Fast solvers are built on the compressibility property of the far-field interaction matrices. The compression of the far-field matrices can be done using analytical matrix compression methods like MLFMA or AIM, and also with numerical matrix compression methods like H-Matrix. Compared to analytical compression methods, numerical compression methods are easy to implement and are kernel independent. All the fast solvers depend on the iteration count of the iterative solution methods. The convergence of the iterations depends on the condition number of the computed MoM matrix, and further, for a large number of unknowns, the convergence iteration count also increases. The high iteration count can be mitigated by using various preconditions like ILUT, Null-Field, and Schur’s complement method based preconditioners [13, 14, 15]. The matrix preconditioner improves the condition number of the matrices and reduces the iteration count of the overall matrix solution. Despite the improvement in solution time, the use of preconditioners comes with the overhead of preconditioner computation time and extra preconditioner solution time for each iteration. Also, for the solving of a large number of unknowns, the iteration count may stillbe high.

Recently there has been a trend in the CEM community for the development of an iteration-free fast solver method for solving problems with a large number of unknowns. Various fast direct solvers [16, 17] have been proposed to overcome the iteration dependency of the solution process. These direct solvers are based on LU decomposition and compression methods. The methods are complex to implement and give quadratic scaling for complex real-world problems.

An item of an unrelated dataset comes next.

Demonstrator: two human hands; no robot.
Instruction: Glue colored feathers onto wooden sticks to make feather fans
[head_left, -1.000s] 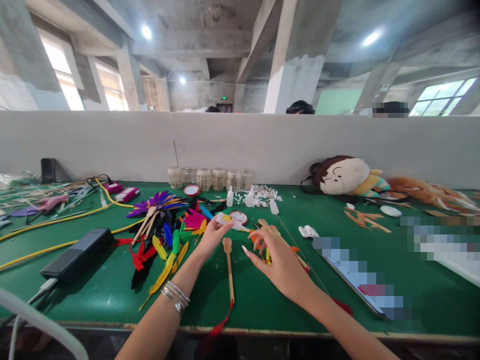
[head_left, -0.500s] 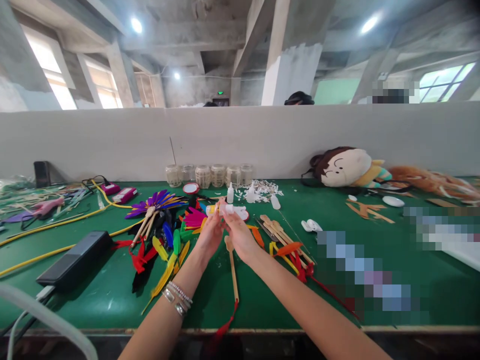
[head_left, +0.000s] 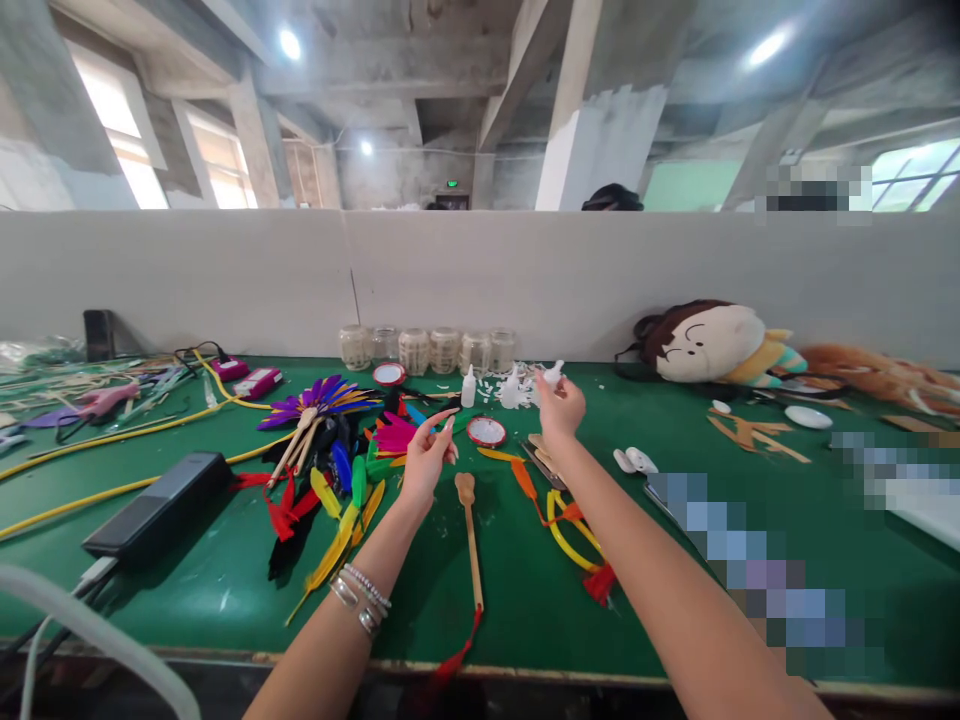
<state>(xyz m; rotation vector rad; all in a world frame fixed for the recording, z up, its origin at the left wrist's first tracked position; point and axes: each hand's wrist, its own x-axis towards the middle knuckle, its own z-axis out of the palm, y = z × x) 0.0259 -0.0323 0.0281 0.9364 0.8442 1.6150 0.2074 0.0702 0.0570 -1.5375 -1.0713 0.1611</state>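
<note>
My right hand (head_left: 561,408) is raised over the far part of the table, its fingers closed on a small white squeeze bottle (head_left: 553,375) with a pointed tip. Nearer the middle, my left hand (head_left: 427,458) hovers with curved fingers apart; I make out nothing held in it. Between the hands lies a red-rimmed jar lid (head_left: 487,431). Below them rests a wooden spoon-shaped stick (head_left: 472,540) with a red tassel. Two more white squeeze bottles stand beyond, one upright (head_left: 469,388) and another (head_left: 512,390) among white scraps.
Colourful feathers (head_left: 358,480) and a purple feather fan (head_left: 315,405) lie left. Glass jars (head_left: 414,350) line the partition. A black power bank (head_left: 159,505) and yellow cable (head_left: 112,453) are at left. A plush doll bag (head_left: 709,340) sits at right.
My hands were together around a white and yellow labelled container, which I no longer see. They have parted; my right hand moved right and forward and took hold of the squeeze bottle.
</note>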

In this work, we propose a Multi-Level (ML) fast matrix solution method based on the power series [18, 19]. The proposed method exploits the property of ML matrix compression of the H-Matrix. The matrix is solved for each level using the matrix computation of the leaf level only, and the matrix solution can be terminated at the desired level as per the required accuracy. Our experimental results show that we get good accuracy even for the lowest level solution. The method relies on matrix-vector multiplication at each level and using the solution of the lowest level saves matrix computation time and memory requirement for the overallmatrix solution.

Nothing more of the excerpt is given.